With an unusual, distinctive, poetic style of writing – reminiscent of the quirky, playful, grammar of the poet Emily Dickinson – Voskamp has a style of writing prose that is all her own. Within moments of glancing down the first page you will know if her style resonates. I think it would be fair to say that you will either love it or not…
‘A glowing sun-orb fills an August sky the day this story begins, the day I am born, the day I begin to live.
And I fill my mother’s tearing ring of fire with my body emerging, virgin lungs searing with air of this earth and I enter the world like every other person born enters the world: with clenched fists.
From the diameter of her fullness. I empty her out – and she bleeds.

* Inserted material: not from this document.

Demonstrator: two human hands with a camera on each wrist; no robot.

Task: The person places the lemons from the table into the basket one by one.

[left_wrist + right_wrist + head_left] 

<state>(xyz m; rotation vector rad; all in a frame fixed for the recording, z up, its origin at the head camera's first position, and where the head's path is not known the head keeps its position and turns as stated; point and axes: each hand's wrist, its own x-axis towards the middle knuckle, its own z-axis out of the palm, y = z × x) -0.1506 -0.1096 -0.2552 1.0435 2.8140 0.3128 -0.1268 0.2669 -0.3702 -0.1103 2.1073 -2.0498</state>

Vernix- creased and squalling, I am held to the light.’
Probably due to its unexpected use of grammar and language and its distinctly pretty, occasionally jarring prose that at times becomes poetry as well as the fact that it is steeped in the day to day life of a farming family and home schooling ‘mama’, One Thousand Gifts has been critiqued as a book for women. I could not disagree more. With themes deeply rooted in Scripture and thoughts inspired by Charles Spurgeon, Jonathan Edwards, Henri Nouwen, Brother Lawrence, Teresa of Avila, Annie Dillard, Brennan Manning and Dallas Willard to name but a few, Voskamp’s carefully chosen words become
tender sentences that carry the weight of the world; invoking the neither male or female themes of suffering, gratitude and joy.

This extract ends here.